▶ [Your goal] All lines in the records below from the line with "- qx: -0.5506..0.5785" through the line with "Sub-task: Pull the" are to be given again exactly, both ends included; the pictures are to be left out.

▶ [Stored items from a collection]

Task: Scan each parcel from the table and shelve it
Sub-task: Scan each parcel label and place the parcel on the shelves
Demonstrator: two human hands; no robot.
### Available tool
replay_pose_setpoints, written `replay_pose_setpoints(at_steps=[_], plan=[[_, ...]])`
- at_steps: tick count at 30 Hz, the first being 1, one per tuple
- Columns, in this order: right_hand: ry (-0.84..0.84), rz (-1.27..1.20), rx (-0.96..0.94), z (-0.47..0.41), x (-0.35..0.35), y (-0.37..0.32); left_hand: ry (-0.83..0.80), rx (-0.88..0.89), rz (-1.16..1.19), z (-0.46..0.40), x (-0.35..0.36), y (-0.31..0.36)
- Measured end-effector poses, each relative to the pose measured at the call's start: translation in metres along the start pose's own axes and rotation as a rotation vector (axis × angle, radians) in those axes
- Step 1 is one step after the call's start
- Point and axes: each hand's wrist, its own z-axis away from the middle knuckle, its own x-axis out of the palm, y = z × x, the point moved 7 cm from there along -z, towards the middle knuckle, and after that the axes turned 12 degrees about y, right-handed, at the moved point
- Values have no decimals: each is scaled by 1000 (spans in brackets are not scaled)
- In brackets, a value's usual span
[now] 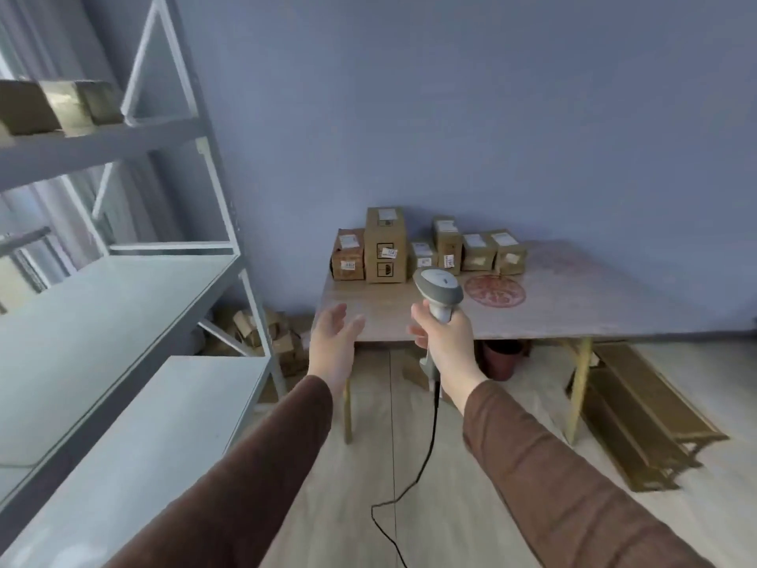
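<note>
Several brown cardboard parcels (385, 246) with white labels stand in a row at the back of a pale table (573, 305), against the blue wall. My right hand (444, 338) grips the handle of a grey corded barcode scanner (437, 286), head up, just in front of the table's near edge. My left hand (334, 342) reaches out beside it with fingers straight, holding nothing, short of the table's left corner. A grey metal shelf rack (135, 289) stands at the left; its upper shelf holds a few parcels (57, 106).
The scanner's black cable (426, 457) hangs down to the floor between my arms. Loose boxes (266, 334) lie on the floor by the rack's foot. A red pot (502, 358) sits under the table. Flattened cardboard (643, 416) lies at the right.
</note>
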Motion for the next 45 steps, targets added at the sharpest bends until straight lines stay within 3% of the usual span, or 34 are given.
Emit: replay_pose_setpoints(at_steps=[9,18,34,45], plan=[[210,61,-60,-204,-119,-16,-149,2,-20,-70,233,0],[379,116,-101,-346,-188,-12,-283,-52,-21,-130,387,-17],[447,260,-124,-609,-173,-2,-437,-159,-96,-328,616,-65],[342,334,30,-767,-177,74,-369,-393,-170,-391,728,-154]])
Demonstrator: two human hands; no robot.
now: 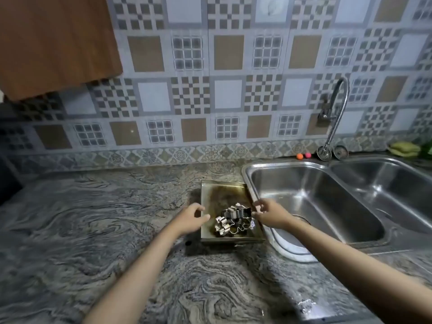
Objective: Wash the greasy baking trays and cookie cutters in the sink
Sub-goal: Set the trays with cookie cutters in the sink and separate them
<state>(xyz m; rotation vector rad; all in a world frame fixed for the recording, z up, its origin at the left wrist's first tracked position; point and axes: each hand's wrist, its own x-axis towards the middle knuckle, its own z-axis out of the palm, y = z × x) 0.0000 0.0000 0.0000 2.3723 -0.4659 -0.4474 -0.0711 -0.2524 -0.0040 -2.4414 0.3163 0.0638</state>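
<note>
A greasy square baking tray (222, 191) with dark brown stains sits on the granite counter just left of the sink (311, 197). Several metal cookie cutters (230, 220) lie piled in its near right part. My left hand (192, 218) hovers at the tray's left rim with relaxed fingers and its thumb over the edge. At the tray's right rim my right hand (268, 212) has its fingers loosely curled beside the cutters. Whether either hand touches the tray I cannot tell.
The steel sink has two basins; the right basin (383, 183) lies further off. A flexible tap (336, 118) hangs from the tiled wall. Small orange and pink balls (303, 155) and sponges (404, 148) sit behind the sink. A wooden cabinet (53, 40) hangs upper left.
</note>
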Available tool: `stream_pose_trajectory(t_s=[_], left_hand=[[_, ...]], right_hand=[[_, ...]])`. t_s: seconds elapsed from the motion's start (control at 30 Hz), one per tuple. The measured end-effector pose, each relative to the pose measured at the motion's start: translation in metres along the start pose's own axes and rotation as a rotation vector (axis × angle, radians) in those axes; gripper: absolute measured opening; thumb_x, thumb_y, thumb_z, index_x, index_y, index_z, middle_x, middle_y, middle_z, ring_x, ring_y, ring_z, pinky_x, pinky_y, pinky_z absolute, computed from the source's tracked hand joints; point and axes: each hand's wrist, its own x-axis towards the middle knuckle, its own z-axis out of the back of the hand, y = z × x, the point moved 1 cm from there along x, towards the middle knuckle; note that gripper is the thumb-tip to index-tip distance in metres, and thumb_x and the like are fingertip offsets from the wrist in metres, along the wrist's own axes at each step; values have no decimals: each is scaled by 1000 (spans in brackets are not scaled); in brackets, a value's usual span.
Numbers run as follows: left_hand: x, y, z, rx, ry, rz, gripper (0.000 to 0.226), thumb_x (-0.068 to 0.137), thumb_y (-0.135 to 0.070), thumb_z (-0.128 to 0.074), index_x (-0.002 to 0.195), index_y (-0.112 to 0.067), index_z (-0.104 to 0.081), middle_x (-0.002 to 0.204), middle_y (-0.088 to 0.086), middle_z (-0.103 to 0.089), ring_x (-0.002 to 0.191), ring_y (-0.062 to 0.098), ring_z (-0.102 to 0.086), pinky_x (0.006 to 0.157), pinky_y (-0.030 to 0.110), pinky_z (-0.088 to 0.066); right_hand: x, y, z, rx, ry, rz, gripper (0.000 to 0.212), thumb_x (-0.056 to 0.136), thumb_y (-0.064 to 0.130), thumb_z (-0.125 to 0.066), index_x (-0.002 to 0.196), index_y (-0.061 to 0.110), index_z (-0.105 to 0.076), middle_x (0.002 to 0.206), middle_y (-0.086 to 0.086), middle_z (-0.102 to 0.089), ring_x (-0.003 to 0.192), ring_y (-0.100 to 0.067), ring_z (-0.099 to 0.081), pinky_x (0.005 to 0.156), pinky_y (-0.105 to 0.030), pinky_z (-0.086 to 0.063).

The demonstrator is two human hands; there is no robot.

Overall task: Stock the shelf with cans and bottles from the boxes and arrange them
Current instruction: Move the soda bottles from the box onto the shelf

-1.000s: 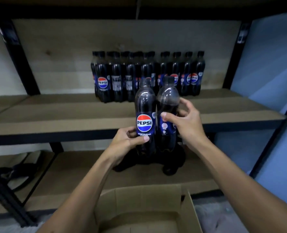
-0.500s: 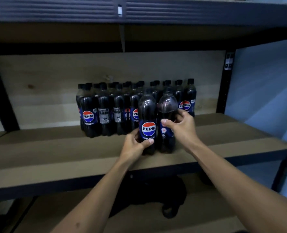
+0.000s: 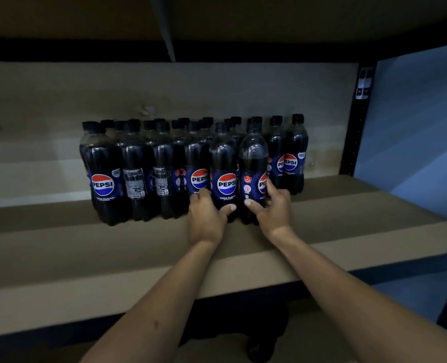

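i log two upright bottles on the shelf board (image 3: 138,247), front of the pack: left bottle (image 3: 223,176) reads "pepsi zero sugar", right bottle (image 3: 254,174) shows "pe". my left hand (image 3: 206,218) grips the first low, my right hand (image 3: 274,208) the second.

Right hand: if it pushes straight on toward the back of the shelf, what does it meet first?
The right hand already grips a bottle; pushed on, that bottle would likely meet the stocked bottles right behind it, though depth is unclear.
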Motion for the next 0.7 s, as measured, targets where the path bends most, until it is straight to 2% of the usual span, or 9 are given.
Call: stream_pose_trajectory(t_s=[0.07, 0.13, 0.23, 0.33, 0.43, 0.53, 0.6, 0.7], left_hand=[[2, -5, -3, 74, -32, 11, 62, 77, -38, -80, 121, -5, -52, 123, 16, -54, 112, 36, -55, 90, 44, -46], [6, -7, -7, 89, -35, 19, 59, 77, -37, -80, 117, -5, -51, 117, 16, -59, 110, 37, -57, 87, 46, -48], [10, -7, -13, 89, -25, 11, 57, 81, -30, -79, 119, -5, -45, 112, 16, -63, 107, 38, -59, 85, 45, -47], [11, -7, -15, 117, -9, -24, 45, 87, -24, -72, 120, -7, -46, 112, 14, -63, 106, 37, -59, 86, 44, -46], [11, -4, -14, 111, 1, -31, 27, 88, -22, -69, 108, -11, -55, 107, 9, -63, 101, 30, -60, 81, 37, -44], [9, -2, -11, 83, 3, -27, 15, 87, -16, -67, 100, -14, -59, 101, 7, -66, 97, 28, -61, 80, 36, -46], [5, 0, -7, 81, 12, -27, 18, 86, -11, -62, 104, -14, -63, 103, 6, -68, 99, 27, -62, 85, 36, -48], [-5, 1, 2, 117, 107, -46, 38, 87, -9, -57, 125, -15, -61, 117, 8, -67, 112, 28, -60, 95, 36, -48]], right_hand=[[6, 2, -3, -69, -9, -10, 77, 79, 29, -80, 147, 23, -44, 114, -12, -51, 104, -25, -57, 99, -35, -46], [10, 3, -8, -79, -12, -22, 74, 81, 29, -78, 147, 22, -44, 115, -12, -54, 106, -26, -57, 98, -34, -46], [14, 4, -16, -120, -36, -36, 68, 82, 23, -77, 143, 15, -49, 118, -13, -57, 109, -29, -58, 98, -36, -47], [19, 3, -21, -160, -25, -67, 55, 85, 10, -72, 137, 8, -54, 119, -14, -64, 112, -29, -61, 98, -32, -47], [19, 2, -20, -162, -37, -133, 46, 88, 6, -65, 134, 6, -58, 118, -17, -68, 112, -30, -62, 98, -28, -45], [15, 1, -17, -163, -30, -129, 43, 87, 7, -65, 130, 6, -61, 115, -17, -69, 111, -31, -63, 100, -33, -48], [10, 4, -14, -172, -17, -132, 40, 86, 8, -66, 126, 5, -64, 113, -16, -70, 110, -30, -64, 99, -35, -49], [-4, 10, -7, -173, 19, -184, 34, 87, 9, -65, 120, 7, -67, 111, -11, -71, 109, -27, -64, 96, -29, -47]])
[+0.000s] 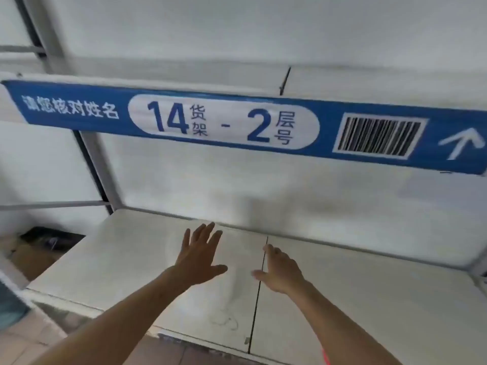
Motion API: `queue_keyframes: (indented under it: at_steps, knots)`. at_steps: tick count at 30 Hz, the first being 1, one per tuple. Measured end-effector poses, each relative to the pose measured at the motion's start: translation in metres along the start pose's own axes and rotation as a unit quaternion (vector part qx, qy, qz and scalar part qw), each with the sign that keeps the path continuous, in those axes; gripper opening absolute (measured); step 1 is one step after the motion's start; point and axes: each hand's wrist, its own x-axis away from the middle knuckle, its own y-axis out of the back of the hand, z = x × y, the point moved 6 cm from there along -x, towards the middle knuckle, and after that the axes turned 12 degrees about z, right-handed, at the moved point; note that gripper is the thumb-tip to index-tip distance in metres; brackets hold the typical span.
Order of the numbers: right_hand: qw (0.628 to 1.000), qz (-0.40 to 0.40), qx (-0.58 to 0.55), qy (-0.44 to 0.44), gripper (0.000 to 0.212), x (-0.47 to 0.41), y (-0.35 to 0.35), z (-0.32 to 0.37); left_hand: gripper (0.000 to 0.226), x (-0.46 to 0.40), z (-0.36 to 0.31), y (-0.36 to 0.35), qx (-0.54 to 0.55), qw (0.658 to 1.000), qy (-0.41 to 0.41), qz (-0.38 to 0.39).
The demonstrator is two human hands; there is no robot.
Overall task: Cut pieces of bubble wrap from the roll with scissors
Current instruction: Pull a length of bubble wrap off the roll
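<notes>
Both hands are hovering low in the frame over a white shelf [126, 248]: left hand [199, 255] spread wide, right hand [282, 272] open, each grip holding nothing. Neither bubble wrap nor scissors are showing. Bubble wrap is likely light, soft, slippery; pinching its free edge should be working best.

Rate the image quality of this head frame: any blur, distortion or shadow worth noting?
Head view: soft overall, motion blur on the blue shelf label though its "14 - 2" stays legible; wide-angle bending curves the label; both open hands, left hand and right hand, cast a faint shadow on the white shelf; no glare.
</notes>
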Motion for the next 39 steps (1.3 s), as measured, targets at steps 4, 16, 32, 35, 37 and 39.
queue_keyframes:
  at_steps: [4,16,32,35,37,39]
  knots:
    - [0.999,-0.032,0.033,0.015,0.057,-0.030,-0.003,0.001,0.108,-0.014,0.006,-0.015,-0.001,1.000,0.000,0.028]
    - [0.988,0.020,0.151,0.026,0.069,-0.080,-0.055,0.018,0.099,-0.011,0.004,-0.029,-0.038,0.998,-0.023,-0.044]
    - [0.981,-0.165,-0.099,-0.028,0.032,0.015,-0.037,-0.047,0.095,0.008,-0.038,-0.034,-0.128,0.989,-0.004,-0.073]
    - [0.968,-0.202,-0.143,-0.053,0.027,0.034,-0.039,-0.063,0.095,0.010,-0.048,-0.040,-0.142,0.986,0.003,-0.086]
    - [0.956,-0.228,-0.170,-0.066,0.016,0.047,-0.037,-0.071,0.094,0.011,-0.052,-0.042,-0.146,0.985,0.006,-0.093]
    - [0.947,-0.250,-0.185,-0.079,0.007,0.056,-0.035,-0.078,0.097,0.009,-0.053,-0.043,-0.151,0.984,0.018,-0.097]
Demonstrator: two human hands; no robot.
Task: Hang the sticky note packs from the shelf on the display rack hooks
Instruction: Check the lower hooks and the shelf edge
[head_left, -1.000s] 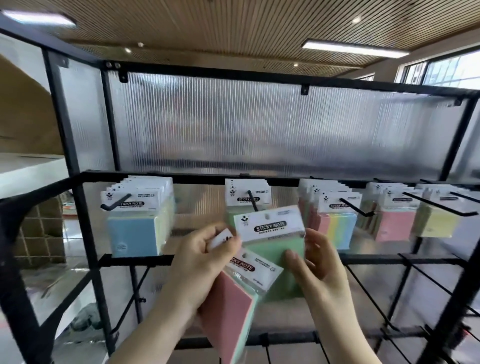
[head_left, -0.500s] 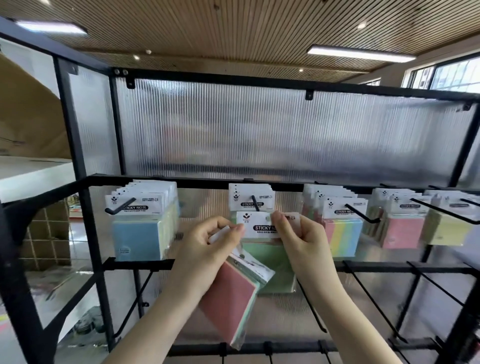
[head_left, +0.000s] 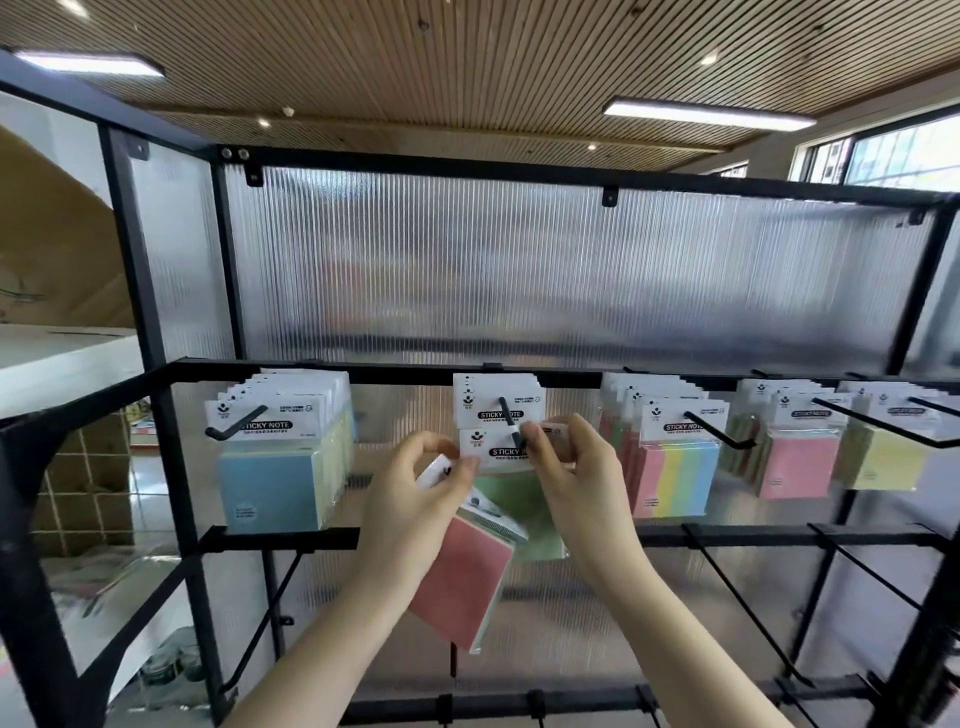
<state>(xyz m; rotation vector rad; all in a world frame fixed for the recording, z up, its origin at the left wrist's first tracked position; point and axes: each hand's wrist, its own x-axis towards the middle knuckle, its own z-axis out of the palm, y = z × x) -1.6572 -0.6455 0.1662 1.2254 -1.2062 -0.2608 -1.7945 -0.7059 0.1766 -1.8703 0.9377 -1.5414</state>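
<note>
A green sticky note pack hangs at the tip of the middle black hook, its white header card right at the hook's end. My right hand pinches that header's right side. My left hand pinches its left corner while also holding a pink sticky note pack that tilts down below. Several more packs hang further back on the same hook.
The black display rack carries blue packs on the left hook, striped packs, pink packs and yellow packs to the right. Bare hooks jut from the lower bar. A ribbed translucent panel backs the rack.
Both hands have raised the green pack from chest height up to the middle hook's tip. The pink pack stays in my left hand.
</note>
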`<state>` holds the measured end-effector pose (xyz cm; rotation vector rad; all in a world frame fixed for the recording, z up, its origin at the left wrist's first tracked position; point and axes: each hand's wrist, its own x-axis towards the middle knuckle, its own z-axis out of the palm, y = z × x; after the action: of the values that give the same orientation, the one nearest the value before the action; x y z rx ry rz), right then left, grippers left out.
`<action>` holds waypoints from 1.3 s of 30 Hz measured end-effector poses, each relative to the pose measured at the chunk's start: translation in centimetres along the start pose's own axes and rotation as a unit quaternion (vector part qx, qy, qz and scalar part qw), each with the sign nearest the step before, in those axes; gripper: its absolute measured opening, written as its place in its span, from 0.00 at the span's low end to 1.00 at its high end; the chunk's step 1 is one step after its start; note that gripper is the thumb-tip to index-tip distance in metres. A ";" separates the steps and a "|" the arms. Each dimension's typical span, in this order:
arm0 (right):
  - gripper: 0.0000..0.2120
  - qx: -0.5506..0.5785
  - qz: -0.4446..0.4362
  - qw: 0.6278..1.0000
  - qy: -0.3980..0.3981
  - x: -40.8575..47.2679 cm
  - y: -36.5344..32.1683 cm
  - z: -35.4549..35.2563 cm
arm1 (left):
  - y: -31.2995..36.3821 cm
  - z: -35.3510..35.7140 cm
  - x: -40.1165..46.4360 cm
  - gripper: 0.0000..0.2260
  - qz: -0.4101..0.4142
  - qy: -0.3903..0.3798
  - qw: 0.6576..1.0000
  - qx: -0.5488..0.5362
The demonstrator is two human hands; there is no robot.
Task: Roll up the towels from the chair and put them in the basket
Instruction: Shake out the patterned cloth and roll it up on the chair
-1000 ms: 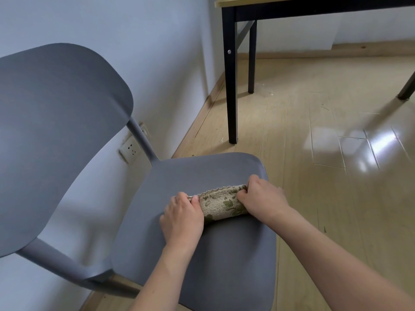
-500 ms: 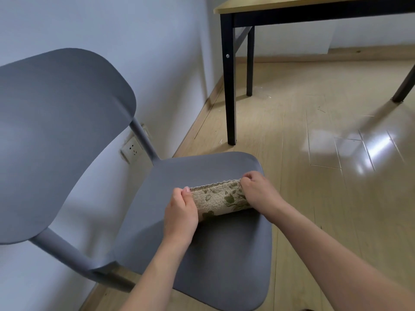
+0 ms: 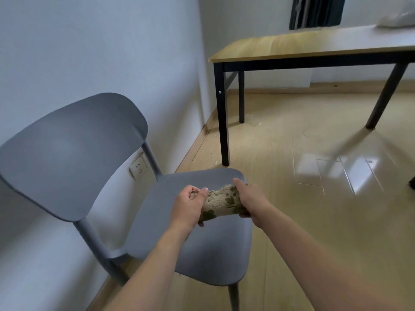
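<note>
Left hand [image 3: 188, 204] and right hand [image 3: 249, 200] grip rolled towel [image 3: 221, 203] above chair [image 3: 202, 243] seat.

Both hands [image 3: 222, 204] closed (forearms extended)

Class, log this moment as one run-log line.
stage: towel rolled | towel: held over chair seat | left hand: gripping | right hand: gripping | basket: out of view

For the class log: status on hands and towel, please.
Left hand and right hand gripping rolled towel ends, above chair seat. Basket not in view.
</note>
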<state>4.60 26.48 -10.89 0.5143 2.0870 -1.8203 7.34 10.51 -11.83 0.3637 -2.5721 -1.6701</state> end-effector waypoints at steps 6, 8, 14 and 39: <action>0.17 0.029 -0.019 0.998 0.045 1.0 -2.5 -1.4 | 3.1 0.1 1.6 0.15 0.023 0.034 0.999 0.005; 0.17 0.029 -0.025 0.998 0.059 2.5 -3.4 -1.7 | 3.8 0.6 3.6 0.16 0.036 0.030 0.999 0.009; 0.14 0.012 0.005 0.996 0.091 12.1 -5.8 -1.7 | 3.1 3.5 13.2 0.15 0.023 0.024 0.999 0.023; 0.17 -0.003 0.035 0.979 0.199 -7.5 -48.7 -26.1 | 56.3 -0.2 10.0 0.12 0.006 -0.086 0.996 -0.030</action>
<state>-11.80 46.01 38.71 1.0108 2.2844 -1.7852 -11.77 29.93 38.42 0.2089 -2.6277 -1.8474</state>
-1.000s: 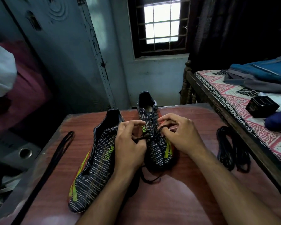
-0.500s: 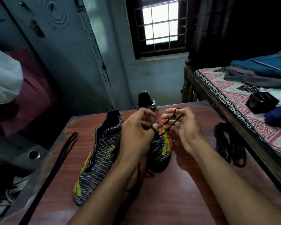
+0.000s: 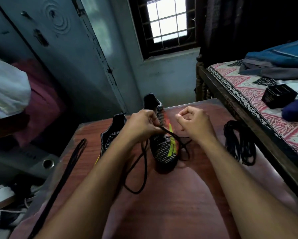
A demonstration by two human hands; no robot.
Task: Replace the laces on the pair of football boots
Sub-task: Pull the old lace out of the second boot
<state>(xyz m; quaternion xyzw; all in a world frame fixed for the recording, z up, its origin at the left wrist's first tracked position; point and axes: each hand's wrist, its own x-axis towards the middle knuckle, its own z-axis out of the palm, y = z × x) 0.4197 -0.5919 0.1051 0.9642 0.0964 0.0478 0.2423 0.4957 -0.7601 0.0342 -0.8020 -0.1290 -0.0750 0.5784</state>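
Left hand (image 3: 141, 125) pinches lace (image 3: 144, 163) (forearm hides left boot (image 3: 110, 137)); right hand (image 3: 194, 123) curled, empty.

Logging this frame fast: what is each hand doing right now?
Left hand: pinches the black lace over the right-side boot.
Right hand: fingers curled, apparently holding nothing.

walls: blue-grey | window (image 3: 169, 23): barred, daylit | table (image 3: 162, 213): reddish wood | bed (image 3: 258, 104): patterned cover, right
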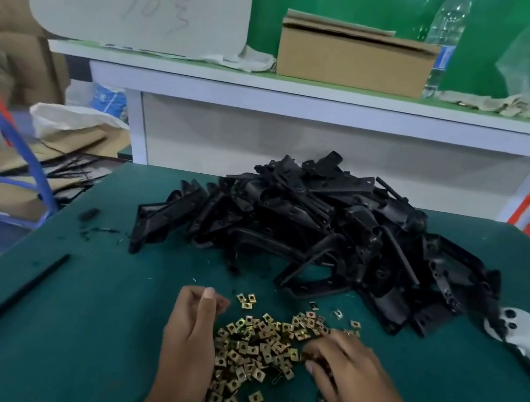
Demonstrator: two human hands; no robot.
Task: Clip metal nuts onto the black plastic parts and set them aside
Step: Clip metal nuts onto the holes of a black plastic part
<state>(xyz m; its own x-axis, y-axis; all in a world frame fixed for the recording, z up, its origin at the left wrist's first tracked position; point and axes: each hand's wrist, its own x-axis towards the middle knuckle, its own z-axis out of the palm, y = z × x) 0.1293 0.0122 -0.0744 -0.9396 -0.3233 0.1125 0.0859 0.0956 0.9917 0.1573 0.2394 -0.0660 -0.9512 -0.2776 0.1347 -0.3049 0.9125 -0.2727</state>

▶ [Result of the exercise]
  - qx: -0.5506..0.5785
  - qz: -0.4446..0.4362
  - qw: 0.6278..1.0000
  - qy: -0.3980..0.3981
  - x: -40.8575..47.2679 cm
  - y: -36.5344..32.1683 cm
  - z: -35.4549..35.2563 cm
arm1 (left):
  - y: -31.2995..36.3821 cm
  - z: -35.3510..35.7140 cm
  - x: -40.1165..46.4360 cm
  - gripper: 0.0000..0.2260
  - qz: -0.4101..0.4142
  - qy: -0.3903..0.3798
  - qw: 0.6576..1.0000
  - qx: -0.5488..0.5362
The demonstrator is two human hands; there is no robot.
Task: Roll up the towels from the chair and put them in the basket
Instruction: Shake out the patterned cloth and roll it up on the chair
-1000 ms: 
-500 ms: 
+0 ms: 
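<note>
Left hand [image 3: 188, 204] and right hand [image 3: 249, 200] grip rolled towel [image 3: 221, 203] above chair [image 3: 202, 243] seat.

Both hands [image 3: 222, 204] closed (forearms extended)

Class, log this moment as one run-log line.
stage: towel rolled | towel: held over chair seat | left hand: gripping | right hand: gripping | basket: out of view

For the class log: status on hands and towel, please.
Left hand and right hand gripping rolled towel ends, above chair seat. Basket not in view.
</note>
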<state>4.60 26.48 -10.89 0.5143 2.0870 -1.8203 7.34 10.51 -11.83 0.3637 -2.5721 -1.6701</state> end-effector waypoints at steps 6, 8, 14 and 39: <action>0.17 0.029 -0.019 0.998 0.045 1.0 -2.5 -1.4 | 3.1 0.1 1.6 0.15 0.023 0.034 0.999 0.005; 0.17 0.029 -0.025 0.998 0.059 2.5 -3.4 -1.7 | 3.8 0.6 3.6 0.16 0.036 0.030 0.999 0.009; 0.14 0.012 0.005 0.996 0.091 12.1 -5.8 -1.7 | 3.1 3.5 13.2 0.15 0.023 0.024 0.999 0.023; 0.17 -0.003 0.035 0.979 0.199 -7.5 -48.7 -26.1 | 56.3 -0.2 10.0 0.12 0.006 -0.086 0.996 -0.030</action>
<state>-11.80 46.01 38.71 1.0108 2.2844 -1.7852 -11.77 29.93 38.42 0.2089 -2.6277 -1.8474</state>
-1.000s: 
-0.500s: 
+0.000s: 
A demonstration by two human hands; no robot.
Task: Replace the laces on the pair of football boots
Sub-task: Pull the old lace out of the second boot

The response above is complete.